Chapter VII of Bachitra Natak recounts his earthly birth in Patna (while his father Guru Tegh Bahadur toured eastern pilgrimages), his upbringing in Punjab, education, and early military action. Importantly, Guru Gobind Singh never claimed divinity for himself; rather he affirmed his role as God’s humble servant (“paramesara uchari hoon“) opposing any who would deify him . Thus the narrative crafts a model of leadership grounded in duty, discipline, and spiritual humility—eschewing self-glorification.
Charitropakhyāns: Allegorical Tales with Didactic Purpose
The Dasam Granth includes around 404 Charitropakhyāns—tales primarily about women, many stemming from Purāṇic sources, Punjabi folk ballads, and historic anecdotal traditions. Composed circa 1696 AD, these tales are woven into a central frame—for instance, the king ordered his son be killed at his queen’s bidding—but his wise minister counters that by narrating numerous instructive stories, thus preventing the deed.

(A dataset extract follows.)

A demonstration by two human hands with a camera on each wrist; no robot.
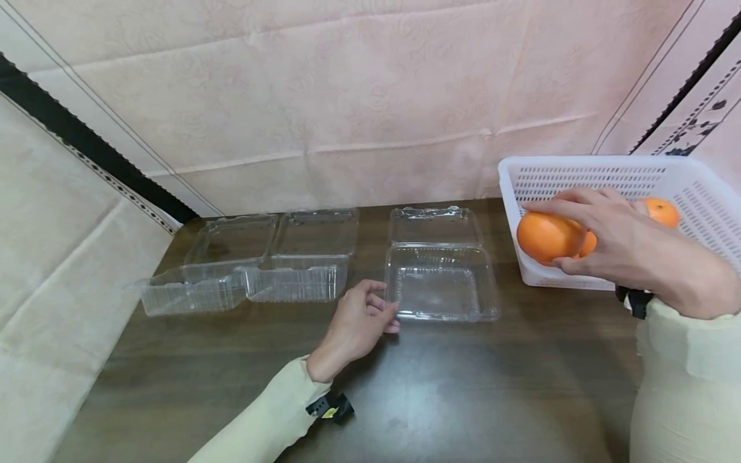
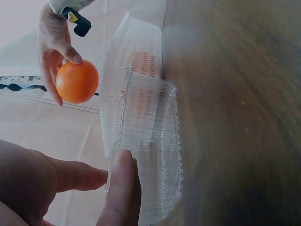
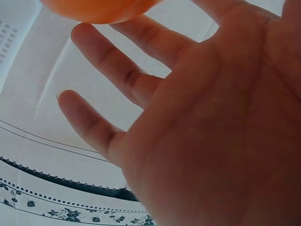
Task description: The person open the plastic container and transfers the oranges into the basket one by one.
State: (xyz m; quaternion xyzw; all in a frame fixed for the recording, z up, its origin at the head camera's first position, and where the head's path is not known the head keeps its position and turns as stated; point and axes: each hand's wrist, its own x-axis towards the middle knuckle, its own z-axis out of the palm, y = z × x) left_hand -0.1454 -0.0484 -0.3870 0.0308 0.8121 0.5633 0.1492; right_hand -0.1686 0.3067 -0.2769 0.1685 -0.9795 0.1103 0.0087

Dr Harbhajan Singh categorizes these tales into four types: tales of love, heroism, entertainment, and erotic tales. Figures like Hīr & Ranjha are reimagined as avatars of Menakā & Indra, and heroines demonstrate independence and constancy—such as Padminī, Rukmiṇī, Sahibā, and Draupadī, who even take up arms or scheme to protect their honor. In contrast, some “erotic tales” portray deceitful women—driven by revenge, seduction, or spurned love—as warnings to youth against moral decline. Yet even these characters retain one positive trait: loyalty in love .
Separation-love (vipralambha śṛṅgāra) dominates within these narratives—expressed through vivid physical beauty and its emotional impact, while retaining a didactic core: love without dharma is ruinous. For instance, the tale of Vīram Dev, who rejects romantic overtures from Ala‑ud‑din Khilji’s daughter and chooses martyrdom in battle rather than converting, serves as a moral exemplar.
Overall, these chapters—Krishna imagery, Chandi heroics, Bachitra Natak autobiography, and Charitropakhyāns—form a richly layered corpus. The poetry alternates between aesthetic devotion, moral instruction, and militant inspiration—all grounded in an ethos of dharma, courage, and inner reform.